Il est aussi important de noter que le minage du cuivre pollue énormément et détruit beaucoup d’habitats. De plus, les quantités de cuivre disponibles dans les mines s’épuisent et, en le diffusant sur les plantes, il est impossible de le recycler.
Pratiques liées au geste
Si vous avez déjà eu des problèmes avec le mildiou, il est possible d’utiliser la bouillie bordelaise mais il faut par conséquent respecter scrupuleusement les doses sur le paquet et faire attention lors de son utilisation. Il existe cependant, des alternatives à la bouillie bordelaise.

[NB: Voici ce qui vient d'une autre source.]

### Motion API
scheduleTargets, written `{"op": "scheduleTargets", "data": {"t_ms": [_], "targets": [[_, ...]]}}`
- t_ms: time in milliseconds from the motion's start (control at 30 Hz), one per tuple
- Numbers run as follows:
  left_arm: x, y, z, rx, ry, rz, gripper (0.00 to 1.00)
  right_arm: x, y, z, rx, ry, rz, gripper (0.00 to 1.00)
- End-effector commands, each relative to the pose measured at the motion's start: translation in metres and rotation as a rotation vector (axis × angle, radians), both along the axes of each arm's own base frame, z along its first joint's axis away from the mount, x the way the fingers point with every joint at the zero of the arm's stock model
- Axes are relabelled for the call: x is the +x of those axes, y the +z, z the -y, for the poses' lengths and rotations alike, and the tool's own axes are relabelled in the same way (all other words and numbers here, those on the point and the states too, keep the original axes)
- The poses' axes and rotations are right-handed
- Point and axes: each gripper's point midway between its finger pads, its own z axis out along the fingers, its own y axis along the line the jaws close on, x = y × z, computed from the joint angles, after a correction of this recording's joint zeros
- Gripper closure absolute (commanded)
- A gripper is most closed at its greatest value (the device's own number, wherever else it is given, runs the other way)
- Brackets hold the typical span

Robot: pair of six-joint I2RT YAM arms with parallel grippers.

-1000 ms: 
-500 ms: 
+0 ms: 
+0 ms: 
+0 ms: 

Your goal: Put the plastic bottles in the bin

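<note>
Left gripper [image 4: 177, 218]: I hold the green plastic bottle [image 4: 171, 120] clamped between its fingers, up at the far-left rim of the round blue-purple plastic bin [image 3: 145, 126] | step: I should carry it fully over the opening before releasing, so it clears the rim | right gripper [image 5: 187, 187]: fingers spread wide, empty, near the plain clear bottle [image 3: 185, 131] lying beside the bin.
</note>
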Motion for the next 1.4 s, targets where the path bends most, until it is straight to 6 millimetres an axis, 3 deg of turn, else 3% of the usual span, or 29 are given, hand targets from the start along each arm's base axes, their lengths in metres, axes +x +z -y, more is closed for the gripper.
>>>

Tout d’abord, les maladies comme le mildiou apparaissent avec un excès d’humidité suivi d’un beau temps. Il faut donc essayer d’aménager son potager de telle sorte que l’humidité s’accumule le moins possible, en espaçant les plants, en limitant les arrosages, etc. De plus, dès que les premiers symptômes d’une maladie apparaissent, il faut enlever toutes les parties infectées même celles au sol. Vous pouvez aussi utiliser des alternatives naturelles à la bouillie bordelaise. Il existe des purins, des recettes à base de bicarbonate de soude, le lait dilué ou des décoctions. Ils permettent soit de booster le système immunitaire des plantes pour qu’elles résistent mieux au passage des maladies soit de prévenir leur arrivée. Vous pourrez retrouver des conseils et des recettes sur l’article sur des maladies cryptogamiques et les fiches 1, 2 et 3.
L’avenir de la bouillie bordelaise
Au vu de tous ces risques, les quantités autorisées de la bouillie bordelaise ont été réduites en 2019 par la commission européenne. Elles sont passées à 4kg/ha/an autorisé tant en bio qu’en conventionnel contre 6kg/ha/an. Certains pays comme les Pays-Bas ou le Danemark ont même interdit cette substance. Il est donc possible que l’autorisation de la bouillie bordelaise soit remise en question dans l’avenir. Il va sûrement falloir apprendre à faire sans. D’ailleurs, il a été montré en station expérimentale, que certains systèmes agricoles ayant banni le cuivre sont tout aussi fonctionnels que ceux sans en multipliant les techniques telles que le choix de plantes résistantes, etc. Il est donc possible de se passer de la bouillie bordelaise mais il faudra continuer de chercher des alternatives efficaces.